# expanding (adding a row or column) a scipy.sparse matrix

11.8k Views

Suppose I have a NxN matrix M (lil_matrix or csr_matrix) from scipy.sparse, and I want to make it (N+1)xN where M_modified[i,j] = M[i,j] for 0 <= i < N (and all j) and M[N,j] = 0 for all j. Basically, I want to add a row of zeros to the bottom of M and preserve the remainder of the matrix. Is there a way to do this without copying the data? • 1
• 1
• Spicy does provide routines. Look at Sidhant's answer below and give it a Thumps UP. hstack and vstack pages give you simple sample code too.

Scipy doesn't have a way to do this without copying the data but you can do it yourself by changing the attributes that define the sparse matrix.
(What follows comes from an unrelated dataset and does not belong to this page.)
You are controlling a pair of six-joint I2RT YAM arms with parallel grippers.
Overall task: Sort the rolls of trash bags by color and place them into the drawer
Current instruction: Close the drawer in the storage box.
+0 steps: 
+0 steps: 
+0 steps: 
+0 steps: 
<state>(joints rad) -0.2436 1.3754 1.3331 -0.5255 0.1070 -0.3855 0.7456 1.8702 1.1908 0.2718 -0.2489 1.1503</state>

There are 4 attributes that make up the csr_matrix:

data: An array containing the actual values in the matrix

indices: An array containing the column index corresponding to each value in data

indptr: An array that specifies the index before the first value in data for each row. If the row is empty then the index is the same as the previous column.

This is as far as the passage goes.